◆ Your assignment ◆
From the records below, return every line containing the word "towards".

Top of Information given

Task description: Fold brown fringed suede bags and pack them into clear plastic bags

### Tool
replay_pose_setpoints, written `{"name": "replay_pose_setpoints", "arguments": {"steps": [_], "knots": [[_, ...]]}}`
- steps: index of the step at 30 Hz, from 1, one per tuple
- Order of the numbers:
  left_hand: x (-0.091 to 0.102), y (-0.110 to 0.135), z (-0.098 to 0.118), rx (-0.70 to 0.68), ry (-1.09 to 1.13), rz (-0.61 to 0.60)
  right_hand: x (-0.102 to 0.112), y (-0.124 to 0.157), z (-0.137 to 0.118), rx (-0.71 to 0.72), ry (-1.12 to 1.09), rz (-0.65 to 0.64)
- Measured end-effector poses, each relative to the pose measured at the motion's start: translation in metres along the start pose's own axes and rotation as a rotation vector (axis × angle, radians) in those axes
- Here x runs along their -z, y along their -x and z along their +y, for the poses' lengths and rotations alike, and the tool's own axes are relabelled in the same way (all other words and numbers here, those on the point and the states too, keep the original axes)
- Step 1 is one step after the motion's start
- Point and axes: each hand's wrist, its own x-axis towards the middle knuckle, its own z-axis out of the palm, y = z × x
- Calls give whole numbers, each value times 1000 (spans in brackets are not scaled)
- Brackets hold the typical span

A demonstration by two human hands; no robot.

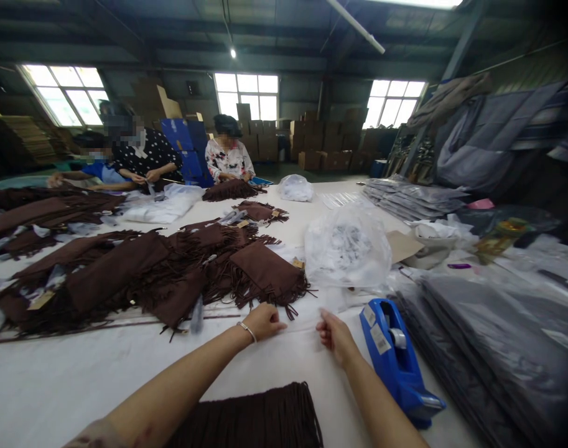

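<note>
My left hand (264, 321), with a bracelet at the wrist, is closed just in front of a folded brown fringed scarf (269, 271). My right hand (335, 336) is curled closed, a short gap to its right. Something thin and clear may stretch between the two, but I cannot make out what either hand holds. Right of my right hand stands a blue tape dispenser (392, 358). Nearest me, partly behind my left forearm, lies another brown fringed scarf (256, 418). Beyond my hands sits a bulging clear plastic bag (346, 246).
More brown scarves (116, 267) spread along the left of the white table (78, 379). Bagged dark grey items (470, 348) are stacked at the right, with grey packets (412, 198) farther back. Several people (146, 152) work across the table. Cardboard boxes (323, 140) stand behind.
</note>
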Motion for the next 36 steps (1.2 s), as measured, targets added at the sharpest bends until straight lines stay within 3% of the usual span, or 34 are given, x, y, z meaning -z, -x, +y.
{"name": "replay_pose_setpoints", "arguments": {"steps": [6, 9, 12, 15, 21, 24, 28, 32, 34, 36], "knots": [[-16, -25, 50, -256, -118, 112, -11, -1, 9, -21, 106, -70], [-28, -42, 68, -211, -47, 94, -11, -2, 8, -10, 142, -63], [-25, -52, 65, -119, 112, 165, -10, -4, 7, -9, 154, -37], [-2, -53, 45, -9, 339, 243, -12, -5, 8, -16, 160, -18], [71, -25, 2, 109, 734, 458, -13, -5, 12, -8, 215, -14], [95, -16, -2, 130, 836, 573, -14, -6, 13, 15, 271, -26], [109, -19, 12, 135, 812, 639, -16, 0, 13, 72, 341, -55], [110, -12, 38, 97, 690, 641, -18, 29, 0, 223, 376, -76], [104, 0, 52, 45, 506, 632, -20, 47, -15, 469, 432, 24], [92, 16, 69, -47, 213, 578, -23, 59, -32, 827, 630, 158]]}}
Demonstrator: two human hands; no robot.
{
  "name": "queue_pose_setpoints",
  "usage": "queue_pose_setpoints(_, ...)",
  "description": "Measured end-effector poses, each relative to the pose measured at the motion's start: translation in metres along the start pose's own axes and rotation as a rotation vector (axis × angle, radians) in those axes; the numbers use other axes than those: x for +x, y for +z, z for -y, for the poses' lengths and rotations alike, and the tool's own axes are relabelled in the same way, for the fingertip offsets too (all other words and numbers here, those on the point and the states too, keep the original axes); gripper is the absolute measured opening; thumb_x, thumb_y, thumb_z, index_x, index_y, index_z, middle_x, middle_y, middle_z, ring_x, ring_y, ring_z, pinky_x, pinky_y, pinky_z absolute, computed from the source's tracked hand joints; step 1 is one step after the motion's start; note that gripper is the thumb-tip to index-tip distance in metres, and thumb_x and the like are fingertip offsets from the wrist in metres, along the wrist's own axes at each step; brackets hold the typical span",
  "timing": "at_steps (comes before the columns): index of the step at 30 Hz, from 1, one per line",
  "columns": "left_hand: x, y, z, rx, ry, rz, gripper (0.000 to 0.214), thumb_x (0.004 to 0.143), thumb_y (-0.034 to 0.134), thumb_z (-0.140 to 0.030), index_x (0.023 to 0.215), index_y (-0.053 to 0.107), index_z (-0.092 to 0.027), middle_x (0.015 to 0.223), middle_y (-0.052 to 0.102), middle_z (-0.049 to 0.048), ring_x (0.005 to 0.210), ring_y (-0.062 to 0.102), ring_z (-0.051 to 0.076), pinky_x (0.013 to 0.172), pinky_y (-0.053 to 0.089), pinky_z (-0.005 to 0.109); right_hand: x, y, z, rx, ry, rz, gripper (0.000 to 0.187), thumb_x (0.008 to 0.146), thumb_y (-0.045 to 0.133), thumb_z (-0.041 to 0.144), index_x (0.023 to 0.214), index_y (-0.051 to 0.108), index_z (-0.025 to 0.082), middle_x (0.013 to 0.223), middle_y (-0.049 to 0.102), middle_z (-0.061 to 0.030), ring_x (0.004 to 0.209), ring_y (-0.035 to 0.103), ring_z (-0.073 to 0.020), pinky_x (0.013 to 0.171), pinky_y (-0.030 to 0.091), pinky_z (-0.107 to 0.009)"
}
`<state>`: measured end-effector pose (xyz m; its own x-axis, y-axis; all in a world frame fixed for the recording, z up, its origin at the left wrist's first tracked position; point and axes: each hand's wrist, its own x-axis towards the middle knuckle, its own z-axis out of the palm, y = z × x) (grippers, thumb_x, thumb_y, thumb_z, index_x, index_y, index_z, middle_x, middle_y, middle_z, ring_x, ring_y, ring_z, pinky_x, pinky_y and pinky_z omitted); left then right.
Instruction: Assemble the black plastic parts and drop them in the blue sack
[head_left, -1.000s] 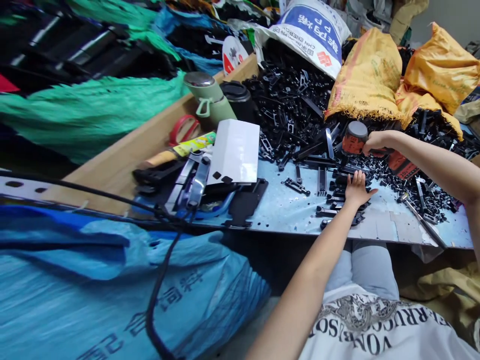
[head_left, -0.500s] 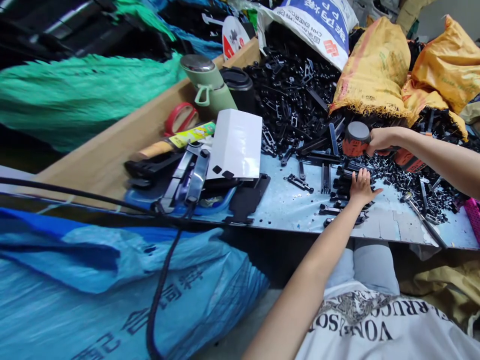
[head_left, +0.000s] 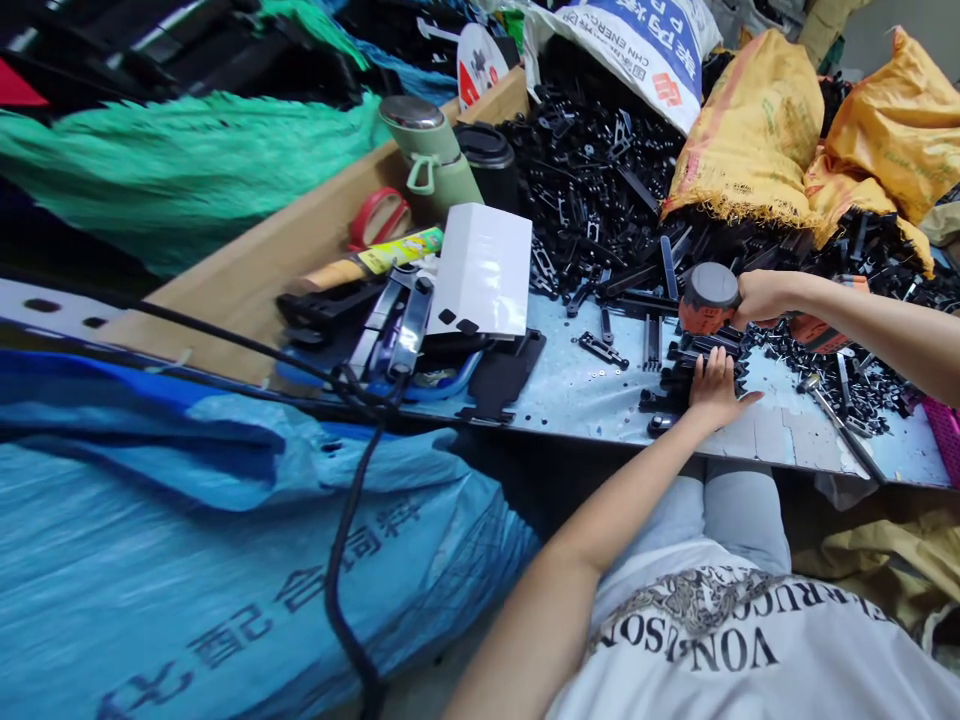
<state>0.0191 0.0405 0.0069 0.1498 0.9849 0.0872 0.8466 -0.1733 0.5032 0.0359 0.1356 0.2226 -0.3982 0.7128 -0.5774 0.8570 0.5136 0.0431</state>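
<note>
My right hand [head_left: 763,297] is closed round the grip of an orange and grey power screwdriver [head_left: 709,297], held upright over a row of black plastic parts [head_left: 679,372] on the pale blue worktop [head_left: 577,390]. My left hand [head_left: 712,385] lies flat, fingers together and stretched out, pressing on those black parts just below the tool. Small black screws [head_left: 806,355] lie scattered to the right of both hands.
A big heap of black plastic pieces [head_left: 592,170] spills from a white sack [head_left: 637,45] behind. Yellow sacks [head_left: 757,130] stand at the back right. A green flask [head_left: 431,165], black cup [head_left: 491,165], red scissors [head_left: 379,215], white box [head_left: 484,270] and blue sack [head_left: 225,560] lie left.
The view has shifted slightly right and down. My left hand has drawn a little nearer the table's front edge on the black parts; my right hand keeps the screwdriver over them.
</note>
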Motion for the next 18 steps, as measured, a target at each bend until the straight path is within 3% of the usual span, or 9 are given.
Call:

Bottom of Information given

◆ Answer section ◆
- Point and axes: each hand's wrist, its own x-axis towards the middle knuckle, its own z-axis out of the palm, y = z × x
`<state>`: measured end-effector pose (xyz m; its own x-axis, y-axis; all in a world frame fixed for the recording, z up, its origin at the left wrist's first tracked position; point and axes: each hand's wrist, its own x-axis towards the middle knuckle, its own z-axis out of the palm, y = z × x) (grippers, thumb_x, thumb_y, thumb_z, index_x, index_y, index_z, middle_x, middle_y, middle_z, ring_x, ring_y, ring_z, pinky_x, pinky_y and pinky_z omitted); left then right.

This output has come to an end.